__Description of the task__
Omit all pictures, and print word for word only the lines from the one containing "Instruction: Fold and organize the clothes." through the end of the data.

__Data items__
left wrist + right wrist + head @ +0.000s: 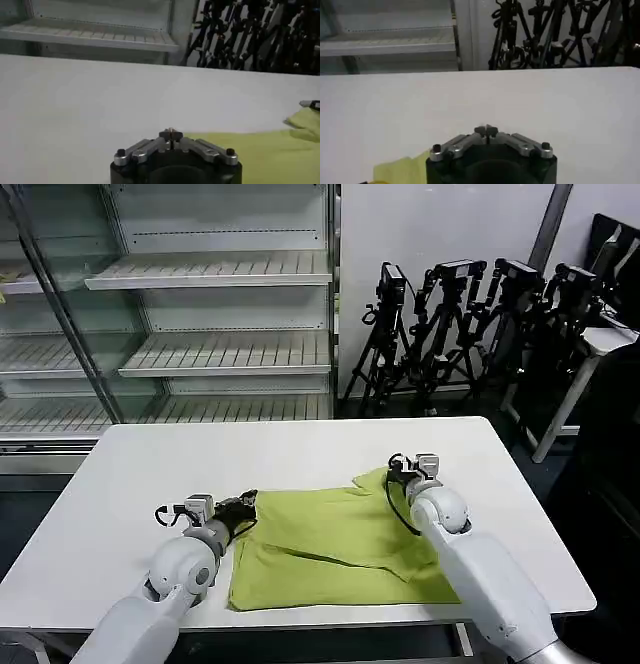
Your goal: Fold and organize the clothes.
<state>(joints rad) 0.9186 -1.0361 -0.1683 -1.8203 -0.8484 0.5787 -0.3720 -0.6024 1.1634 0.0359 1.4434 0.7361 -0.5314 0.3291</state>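
The lime yellow-green cotton T-shirt [335, 549] lies partly folded near the white table's [130, 474] front edge. It is judged light, limp and best pinched at its corners. Both the left gripper [243, 506] and right gripper [398, 468] are pressed together at its far corners.

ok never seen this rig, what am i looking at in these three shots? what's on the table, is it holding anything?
It is a two-armed robot at a white table. The wide picture comes from its head camera; the other two come from cameras on each wrist, looking past that hand. A lime green T-shirt, partly folded, lies on the table. The left hand sits at the shirt's left edge, the right hand at its far right corner. Both hands look shut in the wrist views; whether they pinch cloth is hidden. Shelves and tripods stand behind.
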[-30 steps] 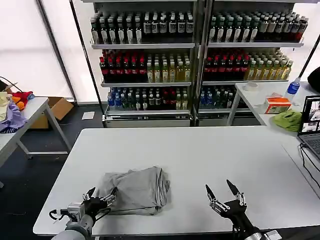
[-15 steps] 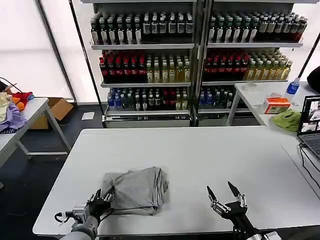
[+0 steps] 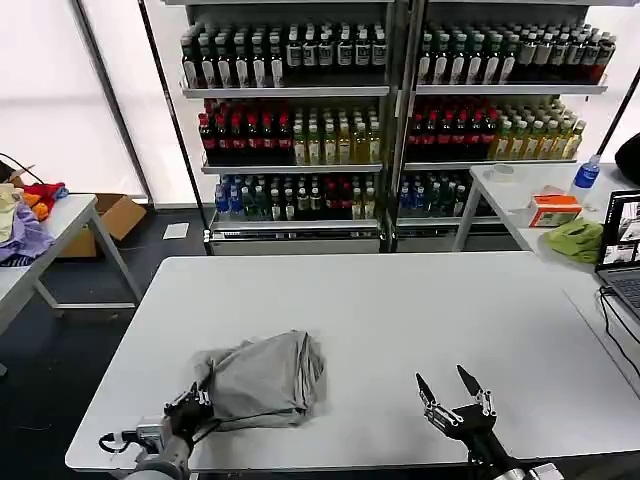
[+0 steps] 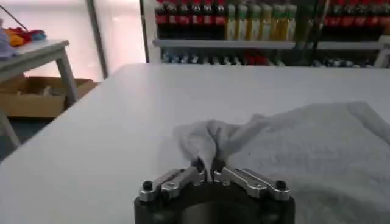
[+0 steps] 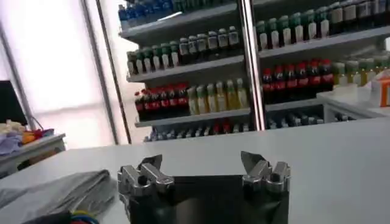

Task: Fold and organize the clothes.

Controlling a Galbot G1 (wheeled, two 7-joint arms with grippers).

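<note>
**Grey shirt pinched at its near corner**

Soft grey shirt [image 3: 262, 382] lying bunched on the white table [image 3: 420, 310], directly ahead of the left gripper [image 3: 190, 404] and touching it. Clamped on a puckered corner of cloth, as seen from the left wrist, where the fingertips [image 4: 199, 165] meet with a ridge of fabric [image 4: 204, 139] standing up between them. Held low, close to the tabletop near the front edge, probably so the corner can be dragged or lifted without losing the rest of the pile. Beyond the pinch, spreading away in loose folds toward the far side of that gripper; no print or collar to be made out.

Well off to the side of the bundle, over bare table: right gripper [image 3: 452, 392], fingers spread wide and pointing up and forward, nothing between them. Seemingly waiting at the ready for a second corner, since a fold needs two held points. From its wrist camera, a strip of the grey cloth [image 5: 58, 193] lying off to one side, apart from the open fingers [image 5: 148, 164].

Judged by the crumpled heap, folding barely begun; one corner secured, the shirt yet to be laid flat.
</note>
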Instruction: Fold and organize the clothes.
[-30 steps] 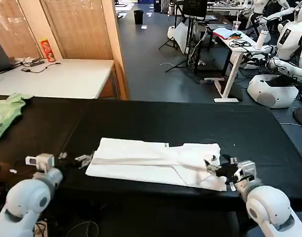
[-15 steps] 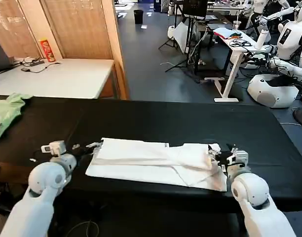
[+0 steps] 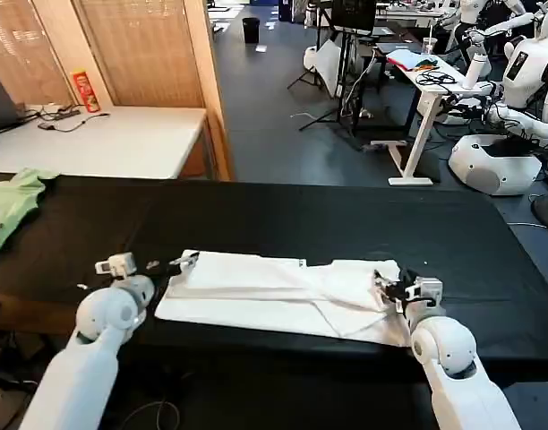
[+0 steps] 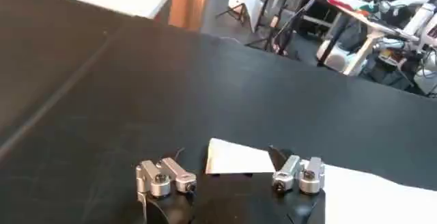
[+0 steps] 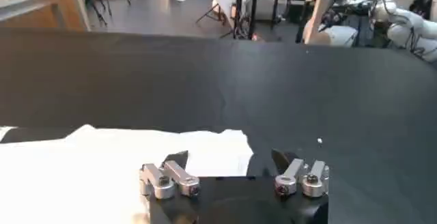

__Your response__
Instruction: Fold and organize the clothes.
[-30 steps] 
[-15 steps] 
[+0 steps] 
[+0 steps] 
[+0 steps] 

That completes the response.